The Library of Congress in Washington D.C. will delve deep into the history of south Lebanon Wednesday with a comprehensive program of talks entitled the Tyre Day Symposium.
Organized by the American Committee for Tyre, one of 13 committees around the world affiliated with Lebanese UNESCO-accredited NGO the International Association to Save Tyre, the symposium coincides with an exhibition of the library’s publications relating to the ancient Phoenician city.
Founded in 1980, the IAST has a primary mission to raise awareness of the rich history of Tyre, whose settlement dates back to 2750BC. It works to safeguard the city’s ruins, which were declared a UNESCO World Heritage Site in 1984, to develop the site and to raise funds for diverse projects that seek to highlight the importance of Tyre’s cultural and archeological legacy.
The association organizes an annual forum at one of the 55 Mediterranean cities that form a league of locations with archaeological vestiges of the Phoenician civilization. This year Washington D.C. will take over.

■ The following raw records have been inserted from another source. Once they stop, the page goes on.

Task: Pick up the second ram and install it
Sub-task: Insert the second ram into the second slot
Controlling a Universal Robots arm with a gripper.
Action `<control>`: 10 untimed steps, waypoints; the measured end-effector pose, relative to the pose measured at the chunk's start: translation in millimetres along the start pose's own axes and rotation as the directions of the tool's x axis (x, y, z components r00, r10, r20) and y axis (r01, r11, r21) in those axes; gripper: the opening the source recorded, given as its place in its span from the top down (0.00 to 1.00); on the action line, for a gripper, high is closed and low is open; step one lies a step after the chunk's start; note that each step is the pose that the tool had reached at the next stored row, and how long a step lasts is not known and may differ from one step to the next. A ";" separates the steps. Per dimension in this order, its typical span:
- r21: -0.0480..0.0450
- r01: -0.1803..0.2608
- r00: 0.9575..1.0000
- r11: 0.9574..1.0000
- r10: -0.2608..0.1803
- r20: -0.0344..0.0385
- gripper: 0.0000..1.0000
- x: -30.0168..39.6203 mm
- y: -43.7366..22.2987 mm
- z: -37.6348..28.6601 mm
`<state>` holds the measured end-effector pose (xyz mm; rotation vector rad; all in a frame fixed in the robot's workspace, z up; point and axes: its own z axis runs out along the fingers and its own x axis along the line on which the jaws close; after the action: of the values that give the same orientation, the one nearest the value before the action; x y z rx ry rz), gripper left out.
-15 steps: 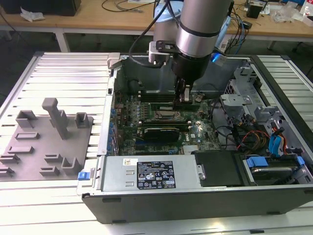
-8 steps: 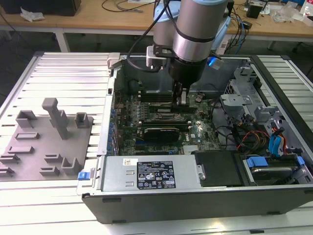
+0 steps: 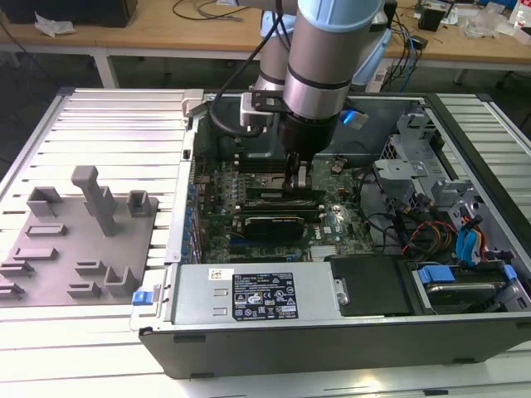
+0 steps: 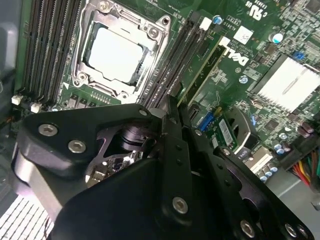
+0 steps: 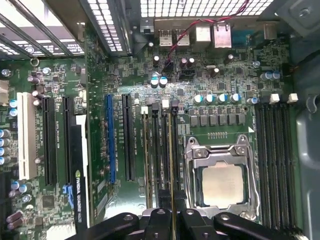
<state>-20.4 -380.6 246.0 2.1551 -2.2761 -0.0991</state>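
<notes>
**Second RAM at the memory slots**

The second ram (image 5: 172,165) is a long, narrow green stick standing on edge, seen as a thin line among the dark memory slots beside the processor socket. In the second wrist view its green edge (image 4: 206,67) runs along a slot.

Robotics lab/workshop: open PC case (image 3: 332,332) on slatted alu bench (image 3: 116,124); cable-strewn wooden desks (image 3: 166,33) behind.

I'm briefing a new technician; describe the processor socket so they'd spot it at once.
Look inside the open computer case at the green motherboard. Between its two banks of long black memory slots sits the processor socket: the only square metal frame, holding a pale silver chip.
</notes>
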 end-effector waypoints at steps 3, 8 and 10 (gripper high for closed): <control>0.000 0.000 1.000 1.000 0.000 0.000 0.87 0.2 1.3 5.7; 0.000 0.000 1.000 1.000 0.000 0.000 0.87 0.1 2.8 13.8; 0.000 0.000 1.000 1.000 0.000 0.000 0.87 -1.0 3.3 17.2</control>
<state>-24.5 -378.7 229.1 2.1547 -2.2763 -0.0993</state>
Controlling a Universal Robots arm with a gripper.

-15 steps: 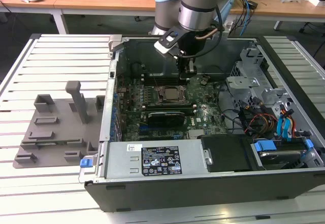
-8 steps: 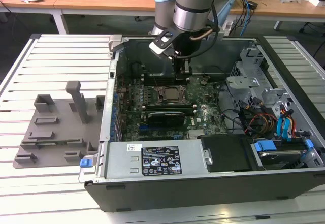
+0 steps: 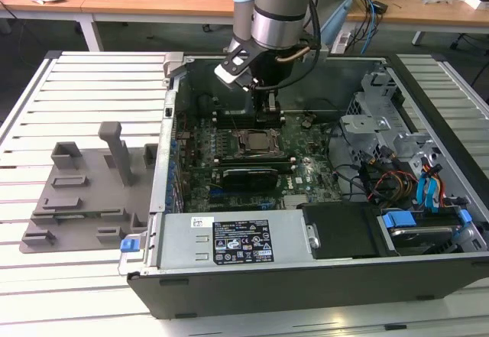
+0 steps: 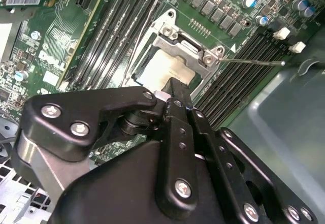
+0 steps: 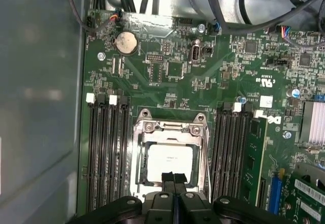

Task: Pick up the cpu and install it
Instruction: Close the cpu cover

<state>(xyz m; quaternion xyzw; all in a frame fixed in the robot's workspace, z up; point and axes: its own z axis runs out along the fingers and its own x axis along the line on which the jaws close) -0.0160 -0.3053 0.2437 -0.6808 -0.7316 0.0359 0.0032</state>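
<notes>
The cpu [image 3: 257,141] is a pale silver-grey square lying flat in the metal-edged socket frame [image 3: 243,152] on the green motherboard inside the open computer case [image 3: 306,291]. Both wrist views show the cpu [image 5: 169,160] [image 4: 167,67] from above. My gripper [image 3: 270,114] hangs just over the cpu's far edge in the exterior view. Its two black fingertips [image 5: 168,178] are pressed together, shut with nothing between them, and they cover one edge of the chip. In the second wrist view the gripper [image 4: 175,89] ends right at the cpu's rim.
A long black graphics card [image 3: 248,175] lies in front of the socket. Memory slots [image 5: 105,153] flank it on both sides. A drive cage [image 3: 374,123] and cables sit at the exterior view's right, a grey fixture [image 3: 84,192] at its left, and a power supply [image 3: 229,241] at the front.
</notes>
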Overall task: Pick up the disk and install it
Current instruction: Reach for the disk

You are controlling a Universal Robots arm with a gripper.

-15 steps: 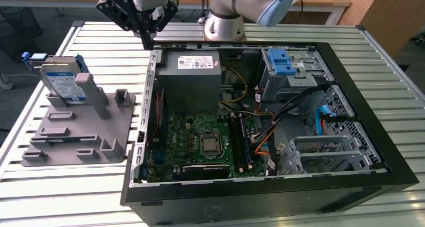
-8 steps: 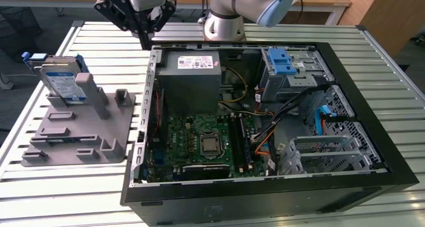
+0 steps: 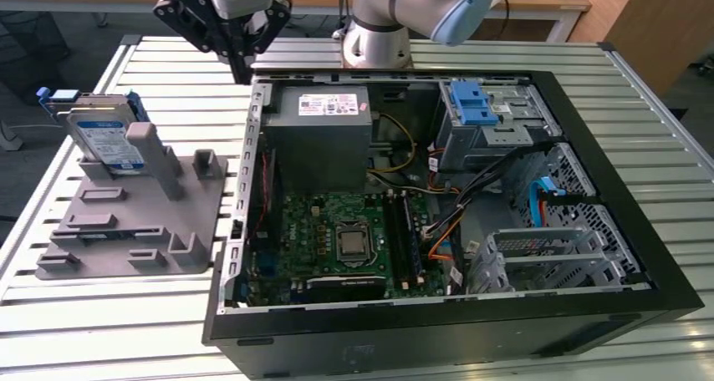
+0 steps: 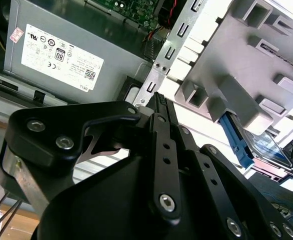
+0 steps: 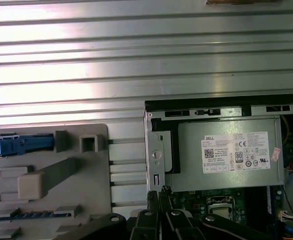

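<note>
Silver disk stands in the grey holder beside the computer case, not yet picked up; the gripper, pressed together and empty, hovers near the case's corner.

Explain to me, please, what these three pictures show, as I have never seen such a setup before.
This is a robot arm with a two-fingered hand at its end. The exterior view comes from a camera standing off the arm and looks down on a slatted metal table. The two wrist views come from cameras riding on the arm, so they show the hand's black links from close up. On the table lies an open computer case, with its circuit board and a grey power box inside. Beside the case, on the exterior view's left, a grey holder keeps the disk standing upright. The hand is shut and holds nothing. It hangs near a corner of the case, apart from the disk.
</note>
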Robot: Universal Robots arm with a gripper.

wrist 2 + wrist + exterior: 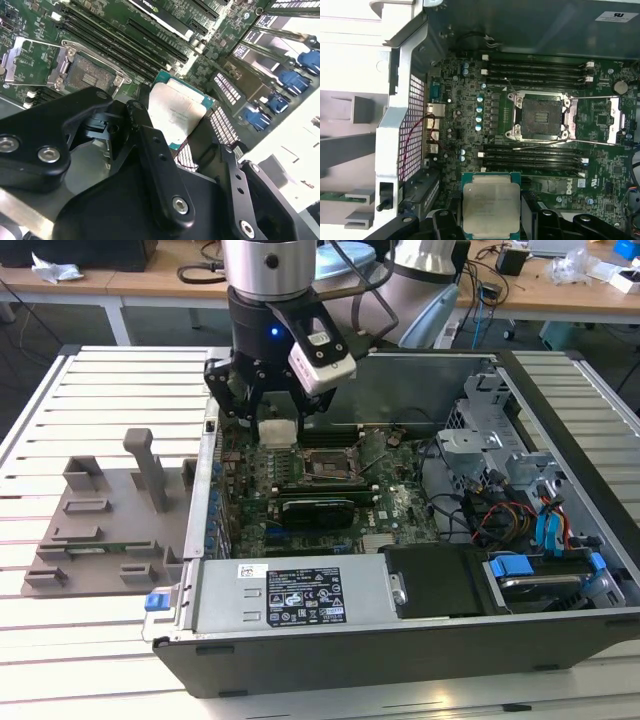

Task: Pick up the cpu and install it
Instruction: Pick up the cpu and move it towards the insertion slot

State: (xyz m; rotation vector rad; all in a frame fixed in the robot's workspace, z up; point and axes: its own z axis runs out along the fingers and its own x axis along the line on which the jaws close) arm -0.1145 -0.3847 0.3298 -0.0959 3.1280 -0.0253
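I hold the cpu (pixel 491 207) flat, metal plate up, edges about parallel to the open socket (pixel 540 117); it is almost square, so I cannot tell its long axis. It hangs between the case wall (pixel 395 125) and the socket, near both. My gripper (pixel 182 135) is narrow, fingers (pixel 150 140) pressing two opposite edges.
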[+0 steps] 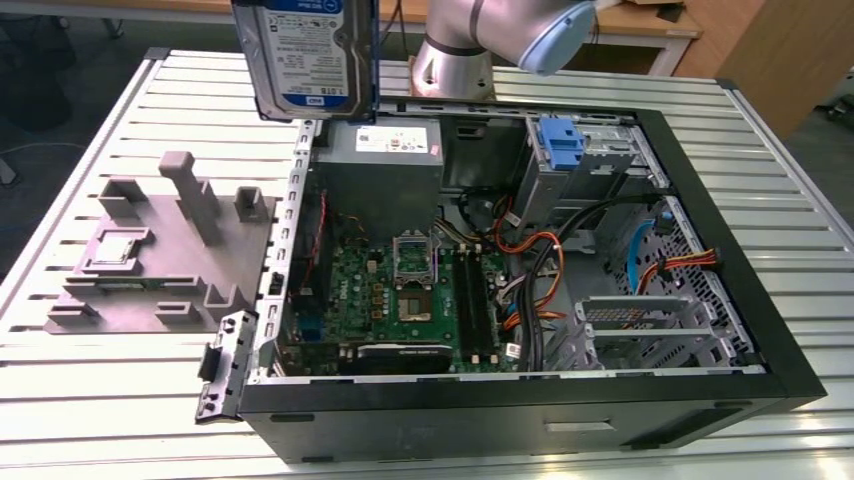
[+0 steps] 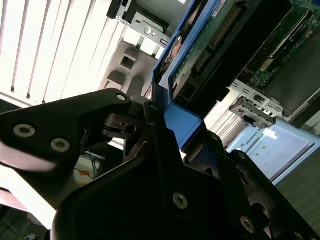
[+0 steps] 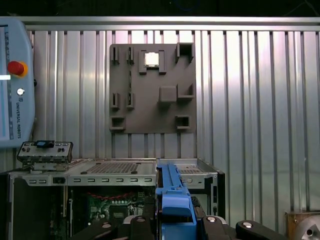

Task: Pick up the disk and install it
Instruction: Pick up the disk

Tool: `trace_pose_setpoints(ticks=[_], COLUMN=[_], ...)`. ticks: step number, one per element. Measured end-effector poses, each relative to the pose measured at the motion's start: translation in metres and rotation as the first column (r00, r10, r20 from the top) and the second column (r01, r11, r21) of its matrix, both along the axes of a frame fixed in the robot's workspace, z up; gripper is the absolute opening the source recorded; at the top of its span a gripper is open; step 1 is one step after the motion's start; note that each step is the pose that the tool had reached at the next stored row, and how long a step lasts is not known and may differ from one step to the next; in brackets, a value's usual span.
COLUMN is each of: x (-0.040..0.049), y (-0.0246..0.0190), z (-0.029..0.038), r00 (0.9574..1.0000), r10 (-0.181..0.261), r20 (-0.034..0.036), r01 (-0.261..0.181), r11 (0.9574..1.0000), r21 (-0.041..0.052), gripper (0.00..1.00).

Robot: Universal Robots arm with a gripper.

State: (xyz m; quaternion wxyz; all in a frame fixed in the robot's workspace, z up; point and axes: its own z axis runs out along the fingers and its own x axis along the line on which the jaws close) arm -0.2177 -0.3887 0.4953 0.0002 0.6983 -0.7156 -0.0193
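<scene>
pincer point(image 2: 176, 125) clenched on the disk point(image 1: 304, 55); in the second wrist view its fingers point(image 2: 160, 145) pinch the disk's blue carrier edge. disk hangs upright under the pincer, label side toward the ext. view, held in the air above the open pc case point(image 1: 534, 420) wall nearest the grey holder block point(image 1: 160, 250). block lies on the slatted table point(image 1: 120, 400), lower than the pincer, just beside the case.
</scene>
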Motion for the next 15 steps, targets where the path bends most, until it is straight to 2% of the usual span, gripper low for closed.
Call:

“The Library of Congress proposed a display of the publications relating to Tyre,” Marie Therese Achkar, executive director of the Ligue des Cites Cananeennes, Pheniciennes et Puniques told The Daily Star. “They have a lot of publications on Tyre that don’t exist in Lebanon or the rest of the world ... We said to ourselves, ‘Why not take this opportunity to hold the forum in Washington?’”
The primary aim of the forum is to raise awareness about Tyre’s history. A panel of international experts on Phoenician civilization is scheduled to give talks to the sizable audience registered to attend the free event.
“We are expecting 1,000 people,” Achkar said. “It’s huge. People are coming from Argentina, from Canada, France, Tunisia, Switzerland, London, Lebanon. A lot of Lebanese Americans are also expected to attend.”
The program will begin at 9 a.m. after breakfast and run through until 3.30 p.m., with a break for lunch. It will be followed by an invitation-only cocktail reception.
Expert speakers from Lebanon, Spain, France, the U.S. and Belgium will discuss topics ranging from Tyre’s Phoenician temple, to the diffusion of the Phoenician alphabet, Tyre’s eight civilizations, Phoenician coins, which were among the first currencies in the world, the city’s famous purple dye, Biblical passages relating to Tyre, Phoenician women and Phoenician wine.
“The symposium aims to make Tyre much better known,” Achkar said. “We have a lot of projects to save the heritage and to [ensure that] the Phoenician civilization becomes known everywhere, because it’s a big civilization and we still have a lot of shadow zones to discover. We need to excavate, we need to do studies.
“That’s why we are creating an institute, to do research, and we’re also making a virtual museum and creating a library to collect everything that has been written on the civilization ... The aim is to create a collaboration between researchers, to share their finding.”
The establishment of the American Committee for Tyre in 1980 was part of a plan to create a larger global network. “A lot of American researchers and archeologists are very interested by the Phoenicians, because some people are saying they were the first to visit America,” Achkar said. “There’s still a debate on the matter. The reason we created this committee is to encourage researchers to talk to each other and share information. We have one famous American who’s a specialist on wine during the Phoenician period, for example, and another who studies the purple dye.
“[The 13 committees] also aim to raise money, because we have big projects. We have the online virtual museum, which is going to cost us maybe $200,000 and we are trying to reproduce the purple dye. We also have a project to create a handicraft village, to reproduce Phoenician art.”